LIFE LESSON #2: I learned how to build a company, scale quickly, meet deadlines, hire, fire, and deliver real work.

Abt was very successful. I eventually became its number two. And I discovered something about myself:

LIFE LESSON #3: I’m a good builder, but not a long-term administrator. I stepped down, stayed on the board, and set out to succeed again—which led to:

LIFE LESSON #4: Being an entrepreneur is harder than it looks, and one success doesn’t guarantee another.

My wife held the fort while I tried to help build new ventures and took an early (unsuccessful) stab at writing a book. Yes, failures are learning experiences—and you don’t forget them.

Eventually, I got better at choosing opportunities. I turned down doomed companies and started helping smart specialists learn what they needed to succeed. I joined boards, helped write strategies and business plans, and saw several companies through to liquidity.

I joined the MIT Enterprise Forum’s startup committee, where four of us screened ventures for monthly pitch dinners. I reviewed hundreds of business plans each year, including from founders who now have MIT buildings named after them or products in 30% of American homes.

LIFE LESSON #5: Observing many startups teaches you to recognize patterns—especially the repeatable, avoidable mistakes.

Later I became an angel investor and joined the screening committees of Boston Harbor Angels and Launchpad Venture Group. Despite everything I’d learned, I still fell for compelling tech that never quite reached market.

LIFE LESSON #6: Even with experience, enthusiasm needs boundaries. A portfolio approach helps.

A smiling man with glasses, white hair, wearing a brown blazer, light blue shirt, against a green wall.

Over time, I became known as someone who was helpful and knew a lot.

I worked with both startups and larger companies—helping them fix problems, restructure, hire, or divest.

My early experience with entrepreneurship programs left me skeptical—too many people chasing MIT tech or naïve founders. But eventually I joined the MIT Venture Mentoring Service, where mentors don’t sell, don’t invest, and disclose and deal with potential conflicts.

LIFE LESSON #7: The right culture—built on trust and ethics—makes all the difference.

At VMS and elsewhere, I kept writing guidance for founders.

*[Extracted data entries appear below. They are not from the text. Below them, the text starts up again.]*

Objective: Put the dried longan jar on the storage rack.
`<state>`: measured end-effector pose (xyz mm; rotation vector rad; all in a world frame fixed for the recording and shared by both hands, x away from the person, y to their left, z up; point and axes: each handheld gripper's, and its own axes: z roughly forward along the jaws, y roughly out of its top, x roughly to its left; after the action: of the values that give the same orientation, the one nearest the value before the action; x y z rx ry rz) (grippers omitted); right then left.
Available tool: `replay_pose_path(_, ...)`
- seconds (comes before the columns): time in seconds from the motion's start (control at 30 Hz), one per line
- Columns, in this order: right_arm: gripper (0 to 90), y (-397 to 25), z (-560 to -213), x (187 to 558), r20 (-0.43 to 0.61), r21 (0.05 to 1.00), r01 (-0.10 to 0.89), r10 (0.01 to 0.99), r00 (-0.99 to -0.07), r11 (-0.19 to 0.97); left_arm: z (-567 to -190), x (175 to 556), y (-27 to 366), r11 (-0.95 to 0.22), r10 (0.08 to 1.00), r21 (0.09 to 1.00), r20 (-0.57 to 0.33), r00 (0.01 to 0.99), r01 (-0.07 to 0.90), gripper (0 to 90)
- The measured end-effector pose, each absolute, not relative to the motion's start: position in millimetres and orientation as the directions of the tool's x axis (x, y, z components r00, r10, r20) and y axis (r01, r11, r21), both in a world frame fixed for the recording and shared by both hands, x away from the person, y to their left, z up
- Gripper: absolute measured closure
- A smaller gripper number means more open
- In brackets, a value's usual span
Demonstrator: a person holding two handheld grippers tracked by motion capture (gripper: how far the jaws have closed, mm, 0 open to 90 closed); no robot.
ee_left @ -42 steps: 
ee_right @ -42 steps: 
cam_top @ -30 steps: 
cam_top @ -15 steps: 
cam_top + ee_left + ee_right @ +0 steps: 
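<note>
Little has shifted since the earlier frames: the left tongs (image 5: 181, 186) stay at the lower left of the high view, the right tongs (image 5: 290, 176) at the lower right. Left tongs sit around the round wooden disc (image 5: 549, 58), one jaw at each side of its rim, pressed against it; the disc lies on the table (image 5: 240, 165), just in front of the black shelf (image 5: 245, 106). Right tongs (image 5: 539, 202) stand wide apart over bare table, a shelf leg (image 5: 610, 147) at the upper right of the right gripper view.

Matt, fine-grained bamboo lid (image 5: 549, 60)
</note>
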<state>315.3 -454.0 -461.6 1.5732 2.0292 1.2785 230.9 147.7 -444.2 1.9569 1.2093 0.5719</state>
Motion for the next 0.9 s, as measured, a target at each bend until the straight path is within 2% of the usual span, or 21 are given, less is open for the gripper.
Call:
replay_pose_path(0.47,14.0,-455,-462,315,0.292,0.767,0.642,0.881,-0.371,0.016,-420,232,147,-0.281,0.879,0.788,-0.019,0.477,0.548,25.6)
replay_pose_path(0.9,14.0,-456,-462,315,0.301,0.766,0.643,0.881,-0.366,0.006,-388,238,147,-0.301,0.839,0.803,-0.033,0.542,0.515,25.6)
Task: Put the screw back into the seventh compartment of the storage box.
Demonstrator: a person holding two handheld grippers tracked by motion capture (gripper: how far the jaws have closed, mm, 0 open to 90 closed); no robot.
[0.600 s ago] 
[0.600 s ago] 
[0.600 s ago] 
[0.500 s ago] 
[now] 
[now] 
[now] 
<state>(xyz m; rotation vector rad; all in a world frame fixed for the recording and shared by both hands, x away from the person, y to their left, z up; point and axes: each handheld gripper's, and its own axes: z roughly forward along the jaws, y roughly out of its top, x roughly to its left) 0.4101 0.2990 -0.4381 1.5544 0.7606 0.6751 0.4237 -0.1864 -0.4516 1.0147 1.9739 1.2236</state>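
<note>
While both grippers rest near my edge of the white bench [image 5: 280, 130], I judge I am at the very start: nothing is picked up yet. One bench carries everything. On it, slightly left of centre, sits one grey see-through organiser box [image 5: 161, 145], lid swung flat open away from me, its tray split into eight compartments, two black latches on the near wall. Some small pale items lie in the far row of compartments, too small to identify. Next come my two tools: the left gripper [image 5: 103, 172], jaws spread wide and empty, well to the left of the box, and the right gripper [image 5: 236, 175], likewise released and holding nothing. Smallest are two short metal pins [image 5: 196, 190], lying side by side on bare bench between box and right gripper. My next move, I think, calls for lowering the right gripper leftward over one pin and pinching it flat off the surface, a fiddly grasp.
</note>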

Eventually, those pieces became the foundation for my book, Build Your High-Tech Startup.

As my late friend George W. Martin—author of many books, including several on Verdi—once said:

“The desire to write is like a minor skin disease. You never die from it, and you never get over it. So there you are. Or rather, here am I. Scribble, scribble, scribble. And I count myself lucky.”

A smiling man with glasses, wearing a black jacket over a white collared shirt, indoors with large windows and a reflection of trees.